Exercise aim ::
Nothing is needed except the lines below that run from the one with "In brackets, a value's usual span" through the one with "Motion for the", repeated exactly.

Available data ::
-----

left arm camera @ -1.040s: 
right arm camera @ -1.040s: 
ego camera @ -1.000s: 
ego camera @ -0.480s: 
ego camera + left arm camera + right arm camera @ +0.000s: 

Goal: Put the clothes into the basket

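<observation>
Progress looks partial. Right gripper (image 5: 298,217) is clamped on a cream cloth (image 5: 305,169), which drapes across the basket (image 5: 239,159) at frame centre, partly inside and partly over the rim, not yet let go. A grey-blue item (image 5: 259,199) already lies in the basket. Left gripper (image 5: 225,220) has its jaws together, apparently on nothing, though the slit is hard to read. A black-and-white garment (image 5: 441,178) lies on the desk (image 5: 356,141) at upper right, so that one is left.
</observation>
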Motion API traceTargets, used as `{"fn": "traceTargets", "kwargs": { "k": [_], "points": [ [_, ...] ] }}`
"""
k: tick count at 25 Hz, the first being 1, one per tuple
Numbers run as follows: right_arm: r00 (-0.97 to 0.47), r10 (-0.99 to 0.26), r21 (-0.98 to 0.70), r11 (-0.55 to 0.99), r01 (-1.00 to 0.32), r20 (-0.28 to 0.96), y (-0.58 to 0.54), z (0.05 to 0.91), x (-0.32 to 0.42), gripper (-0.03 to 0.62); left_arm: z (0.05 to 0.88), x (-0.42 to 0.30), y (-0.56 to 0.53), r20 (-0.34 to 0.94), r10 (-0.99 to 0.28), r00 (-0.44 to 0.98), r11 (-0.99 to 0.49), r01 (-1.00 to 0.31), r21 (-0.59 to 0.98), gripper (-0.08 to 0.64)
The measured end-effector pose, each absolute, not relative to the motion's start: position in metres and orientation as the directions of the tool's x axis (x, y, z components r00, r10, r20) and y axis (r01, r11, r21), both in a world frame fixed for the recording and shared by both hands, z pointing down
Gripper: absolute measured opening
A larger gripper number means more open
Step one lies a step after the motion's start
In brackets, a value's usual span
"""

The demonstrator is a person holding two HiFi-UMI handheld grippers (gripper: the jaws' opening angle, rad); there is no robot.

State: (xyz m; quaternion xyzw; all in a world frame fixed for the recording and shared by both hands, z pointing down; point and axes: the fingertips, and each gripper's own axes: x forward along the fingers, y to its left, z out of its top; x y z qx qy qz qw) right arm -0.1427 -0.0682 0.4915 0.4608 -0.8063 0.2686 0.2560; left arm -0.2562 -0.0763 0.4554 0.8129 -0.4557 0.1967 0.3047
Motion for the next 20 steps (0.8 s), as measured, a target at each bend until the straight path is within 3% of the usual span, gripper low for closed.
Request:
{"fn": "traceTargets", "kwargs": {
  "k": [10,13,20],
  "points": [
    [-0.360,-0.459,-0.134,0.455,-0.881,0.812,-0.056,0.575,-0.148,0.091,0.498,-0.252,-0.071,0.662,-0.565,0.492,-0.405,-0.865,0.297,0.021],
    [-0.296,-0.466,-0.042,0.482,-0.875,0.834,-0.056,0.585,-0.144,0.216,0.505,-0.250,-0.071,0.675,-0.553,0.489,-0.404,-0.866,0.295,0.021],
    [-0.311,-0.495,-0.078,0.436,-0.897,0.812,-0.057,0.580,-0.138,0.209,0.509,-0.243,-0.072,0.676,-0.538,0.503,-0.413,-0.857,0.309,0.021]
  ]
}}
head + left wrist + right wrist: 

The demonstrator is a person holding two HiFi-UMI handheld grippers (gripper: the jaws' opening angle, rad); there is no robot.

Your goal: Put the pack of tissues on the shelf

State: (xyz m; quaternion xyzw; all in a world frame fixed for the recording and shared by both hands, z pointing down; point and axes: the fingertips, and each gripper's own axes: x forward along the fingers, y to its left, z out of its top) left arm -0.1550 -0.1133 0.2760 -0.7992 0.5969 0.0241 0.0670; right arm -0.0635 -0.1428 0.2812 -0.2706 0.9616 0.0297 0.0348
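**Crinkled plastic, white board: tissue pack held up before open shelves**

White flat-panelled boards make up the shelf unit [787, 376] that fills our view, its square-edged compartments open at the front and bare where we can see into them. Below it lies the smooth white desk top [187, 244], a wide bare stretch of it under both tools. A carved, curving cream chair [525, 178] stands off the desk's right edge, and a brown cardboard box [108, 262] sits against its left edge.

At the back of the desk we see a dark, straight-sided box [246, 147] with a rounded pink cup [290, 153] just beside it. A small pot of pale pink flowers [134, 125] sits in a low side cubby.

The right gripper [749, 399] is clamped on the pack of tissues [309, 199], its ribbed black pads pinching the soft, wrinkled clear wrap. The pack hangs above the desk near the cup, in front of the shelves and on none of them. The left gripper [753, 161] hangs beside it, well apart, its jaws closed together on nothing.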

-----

Answer to this task ::
In brackets, a value's usual span
"""

The demonstrator is a person holding two HiFi-UMI handheld grippers (gripper: the jaws' opening angle, rad); there is no robot.

State: (xyz m; quaternion xyzw; all in a world frame fixed for the recording and shared by both hands, z pointing down; point and axes: the fingertips, and each gripper's own axes: x forward along the fingers, y to its left, z out of its top; x y z qx qy qz qw) right arm -0.1427 -0.0682 0.4915 0.4608 -0.8063 0.2686 0.2560; left arm -0.2562 -0.0763 0.4554 0.8129 -0.4557 0.1967 0.3047
Motion for the next 20 steps (0.8 s), as measured, a target at each bend until the straight path is within 3% of the usual span, gripper low for closed.

No more output is needed for this exercise.